(Excerpts from a dataset)
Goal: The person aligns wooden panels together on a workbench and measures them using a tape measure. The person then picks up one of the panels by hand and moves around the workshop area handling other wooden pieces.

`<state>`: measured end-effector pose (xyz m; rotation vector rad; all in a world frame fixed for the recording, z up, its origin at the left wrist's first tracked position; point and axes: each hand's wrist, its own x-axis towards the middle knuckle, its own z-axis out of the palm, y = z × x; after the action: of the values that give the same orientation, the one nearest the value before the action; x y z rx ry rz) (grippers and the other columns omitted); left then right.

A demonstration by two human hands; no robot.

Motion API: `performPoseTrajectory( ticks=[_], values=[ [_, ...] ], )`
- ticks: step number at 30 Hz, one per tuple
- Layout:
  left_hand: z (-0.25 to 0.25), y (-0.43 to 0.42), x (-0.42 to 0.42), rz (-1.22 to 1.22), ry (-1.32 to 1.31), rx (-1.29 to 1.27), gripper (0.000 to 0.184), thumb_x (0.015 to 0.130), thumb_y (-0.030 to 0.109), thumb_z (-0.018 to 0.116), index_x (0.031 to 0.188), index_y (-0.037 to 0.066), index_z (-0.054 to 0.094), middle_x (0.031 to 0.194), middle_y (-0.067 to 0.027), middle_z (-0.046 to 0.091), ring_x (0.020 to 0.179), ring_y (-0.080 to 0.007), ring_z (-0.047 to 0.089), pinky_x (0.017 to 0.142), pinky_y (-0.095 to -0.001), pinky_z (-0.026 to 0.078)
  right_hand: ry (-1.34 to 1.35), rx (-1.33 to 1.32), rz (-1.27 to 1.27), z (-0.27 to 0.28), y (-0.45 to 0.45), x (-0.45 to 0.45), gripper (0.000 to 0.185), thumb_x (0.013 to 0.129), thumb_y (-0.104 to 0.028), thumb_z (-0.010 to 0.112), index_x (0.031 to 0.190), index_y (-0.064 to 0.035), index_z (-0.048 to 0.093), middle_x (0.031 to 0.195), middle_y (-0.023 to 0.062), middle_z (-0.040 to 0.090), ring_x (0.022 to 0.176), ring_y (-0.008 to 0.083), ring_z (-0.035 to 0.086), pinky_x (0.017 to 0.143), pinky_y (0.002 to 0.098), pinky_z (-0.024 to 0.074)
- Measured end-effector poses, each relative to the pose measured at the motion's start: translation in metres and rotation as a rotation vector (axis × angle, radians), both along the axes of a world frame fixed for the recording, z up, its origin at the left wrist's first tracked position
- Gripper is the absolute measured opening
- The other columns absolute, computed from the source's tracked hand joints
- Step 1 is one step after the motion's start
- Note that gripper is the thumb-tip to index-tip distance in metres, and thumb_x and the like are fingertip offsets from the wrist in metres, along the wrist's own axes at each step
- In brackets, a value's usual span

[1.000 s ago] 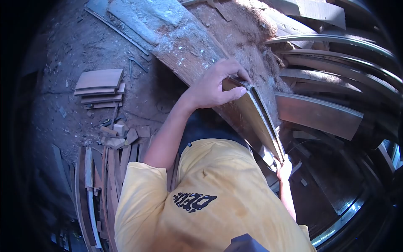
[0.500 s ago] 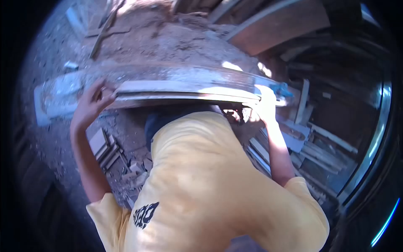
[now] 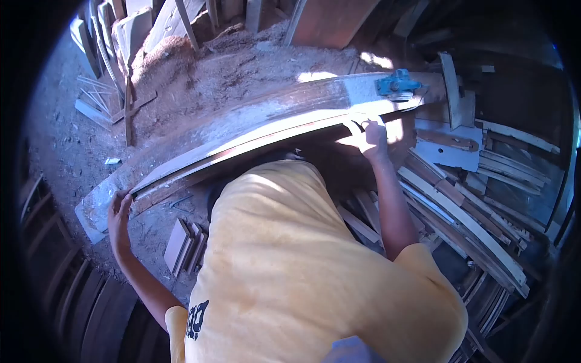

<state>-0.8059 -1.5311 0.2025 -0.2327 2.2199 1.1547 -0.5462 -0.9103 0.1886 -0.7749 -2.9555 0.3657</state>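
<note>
A long, thin, curved wooden strip [image 3: 242, 141] lies along the near edge of a dusty plank bench [image 3: 212, 128], with a dark gap between its layers. My left hand [image 3: 120, 209] pinches the strip's left end, near the bench's left end. On the right part of the strip is my right hand [image 3: 368, 134], its fingers closed round the edge in bright sunlight. A blue tool [image 3: 398, 83], perhaps a clamp or vise, sits on the bench beyond my right hand.
Small stacked boards [image 3: 180, 245] lie on the ground below the bench. Many curved wood strips [image 3: 466, 218] are piled at the right. A broad brown board [image 3: 333, 23] and upright offcuts [image 3: 130, 36] stand beyond the bench. Sawdust covers the ground.
The strip has swung from a steep slant on the right to lying along the bench. My left hand has moved to the far left, and the view has turned, bringing the blue tool into sight.
</note>
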Motion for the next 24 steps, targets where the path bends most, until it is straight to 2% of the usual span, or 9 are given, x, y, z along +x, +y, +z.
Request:
performPoseTrajectory(
  ticks=[2,4,7,9,10,16,19,21,24],
  values=[
    [0.005,0.006,0.005,0.002,-0.005,-0.053,0.032,0.095,0.037,0.064,0.114,0.012,0.069,0.097,0.0069,0.061,0.079,-0.0065,0.042,0.072,-0.0235,0.033,0.074,0.094,0.306,0.004,0.006,-0.008,0.021,0.086,-0.029,0.075,0.097,-0.0118,0.077,0.094,0.0102,0.074,0.087,0.0309,0.07,0.081,0.0407,0.0552],
    [0.005,0.013,0.013,0.085,0.036,-0.034,0.034,0.096,0.037,0.063,0.12,0.013,0.069,0.09,0.0097,0.057,0.073,-0.0047,0.034,0.065,-0.0231,0.026,0.083,0.095,0.359,0.009,0.011,-0.01,0.02,0.086,-0.029,0.074,0.096,-0.0117,0.078,0.095,0.01,0.074,0.088,0.0305,0.07,0.081,0.0401,0.0554],
    [0.003,0.013,0.017,0.117,0.031,-0.013,0.037,0.096,0.037,0.062,0.124,0.013,0.068,0.084,0.0101,0.052,0.073,-0.0044,0.034,0.064,-0.0228,0.026,0.127,0.149,0.487,0.015,0.014,-0.016,0.02,0.085,-0.029,0.076,0.094,-0.011,0.077,0.094,0.0084,0.074,0.088,0.0273,0.071,0.081,0.0378,0.0557],
    [-0.002,0.015,0.021,0.163,0.06,-0.013,0.038,0.097,0.037,0.062,0.125,0.013,0.068,0.082,0.0098,0.051,0.072,-0.0042,0.034,0.063,-0.0224,0.025,0.105,-0.297,-0.002,0.028,0.004,-0.02,0.023,0.082,-0.027,0.081,0.095,-0.0087,0.074,0.091,0.0075,0.074,0.087,0.0225,0.072,0.08,0.035,0.0558],
    [-0.004,0.017,0.024,0.207,0.082,-0.008,0.038,0.097,0.037,0.062,0.126,0.013,0.067,0.081,0.0095,0.049,0.071,-0.004,0.034,0.062,-0.022,0.025,0.152,-0.426,-0.092,0.017,0.01,-0.015,0.03,0.078,-0.025,0.085,0.097,-0.0064,0.071,0.089,0.0065,0.073,0.086,0.0182,0.071,0.078,0.0329,0.0557],
    [-0.019,0.021,0.035,0.363,0.117,0.064,0.039,0.097,0.036,0.062,0.128,0.013,0.066,0.088,0.0073,0.053,0.071,-0.003,0.036,0.06,-0.0208,0.028,0.294,-0.643,0.021,-0.007,0.018,-0.009,0.038,0.081,-0.019,0.082,0.113,-0.0038,0.069,0.098,0.0086,0.073,0.097,0.0174,0.069,0.087,0.0323,0.0534],
    [-0.038,0.017,0.041,0.262,0.285,0.058,0.039,0.098,0.036,0.059,0.13,0.014,0.063,0.101,0.0056,0.058,0.072,-0.005,0.039,0.062,-0.0217,0.032,0.366,-0.712,-0.027,-0.023,0.01,-0.023,0.032,0.08,-0.012,0.081,0.111,-0.0059,0.072,0.103,0.0082,0.073,0.098,0.0201,0.068,0.088,0.0328,0.0526],
    [-0.041,0.019,0.038,0.49,0.202,0.119,0.04,0.098,0.037,0.057,0.131,0.014,0.061,0.108,0.0042,0.06,0.073,-0.0074,0.04,0.064,-0.0249,0.034,0.243,-0.717,-0.041,-0.014,0.011,-0.022,0.03,0.082,-0.013,0.078,0.11,-0.0053,0.072,0.101,0.0095,0.074,0.097,0.021,0.068,0.088,0.0331,0.0519],
    [-0.039,0.023,0.031,0.484,0.233,-0.008,0.041,0.098,0.043,0.053,0.126,0.014,0.061,0.111,0.0017,0.063,0.075,-0.0096,0.041,0.064,-0.0285,0.035,0.35,-0.709,-0.014,-0.008,0.008,-0.03,0.029,0.081,-0.016,0.08,0.107,-0.0054,0.073,0.096,0.0105,0.074,0.094,0.0227,0.069,0.087,0.035,0.052]
  ],
)
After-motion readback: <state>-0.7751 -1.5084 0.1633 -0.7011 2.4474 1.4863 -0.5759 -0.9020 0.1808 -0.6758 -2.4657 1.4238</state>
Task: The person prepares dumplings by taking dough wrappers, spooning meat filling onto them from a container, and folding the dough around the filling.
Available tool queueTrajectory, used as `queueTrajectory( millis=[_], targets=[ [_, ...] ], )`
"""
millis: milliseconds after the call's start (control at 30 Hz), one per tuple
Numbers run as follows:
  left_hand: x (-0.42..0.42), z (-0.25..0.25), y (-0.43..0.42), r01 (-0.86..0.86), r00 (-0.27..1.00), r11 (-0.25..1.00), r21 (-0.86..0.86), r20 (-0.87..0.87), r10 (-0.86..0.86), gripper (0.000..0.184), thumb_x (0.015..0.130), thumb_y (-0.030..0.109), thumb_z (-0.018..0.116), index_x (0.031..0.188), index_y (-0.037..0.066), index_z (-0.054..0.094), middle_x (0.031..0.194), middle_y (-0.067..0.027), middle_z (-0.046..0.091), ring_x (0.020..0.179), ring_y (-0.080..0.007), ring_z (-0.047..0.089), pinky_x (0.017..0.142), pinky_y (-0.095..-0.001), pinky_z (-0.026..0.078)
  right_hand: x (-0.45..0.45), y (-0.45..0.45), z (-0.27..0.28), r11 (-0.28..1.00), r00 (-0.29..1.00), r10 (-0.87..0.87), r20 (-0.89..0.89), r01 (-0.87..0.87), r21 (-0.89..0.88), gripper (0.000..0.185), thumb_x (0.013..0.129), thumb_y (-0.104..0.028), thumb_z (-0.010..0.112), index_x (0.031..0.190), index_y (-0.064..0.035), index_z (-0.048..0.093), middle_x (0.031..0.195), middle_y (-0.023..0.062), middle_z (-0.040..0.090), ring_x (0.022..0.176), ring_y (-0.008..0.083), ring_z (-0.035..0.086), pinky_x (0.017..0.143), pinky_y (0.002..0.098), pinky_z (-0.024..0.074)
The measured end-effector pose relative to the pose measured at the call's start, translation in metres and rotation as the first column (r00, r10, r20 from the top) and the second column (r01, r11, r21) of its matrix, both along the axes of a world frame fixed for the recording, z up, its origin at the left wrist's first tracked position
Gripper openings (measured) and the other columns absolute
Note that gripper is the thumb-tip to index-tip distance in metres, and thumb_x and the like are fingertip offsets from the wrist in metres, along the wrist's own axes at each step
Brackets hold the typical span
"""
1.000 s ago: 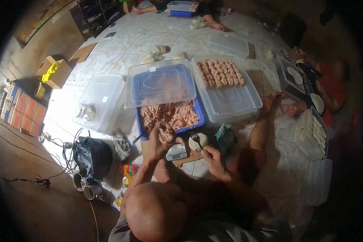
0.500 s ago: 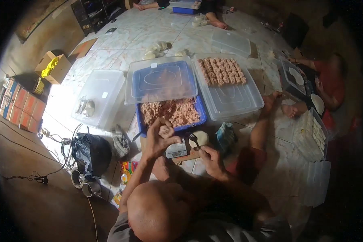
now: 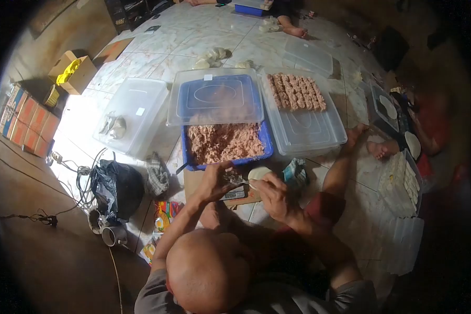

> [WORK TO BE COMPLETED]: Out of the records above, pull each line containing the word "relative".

> [THE ANSWER]:
- Measured end-effector poses, each relative to the pose measured at the motion's start: translation in metres and rotation as a rotation vector (axis × angle, radians), both along the axes of a world frame fixed for the recording, z up, its origin at the left wrist's first tracked position
The measured end-effector pose relative to the pose measured at the call's start, translation in metres and rotation as the first column (r00, r10, r20 from the top) and the second column (r01, r11, r21) of its matrix, both along the axes of a world frame fixed for the recording, z up, its origin at the left wrist's first tracked position

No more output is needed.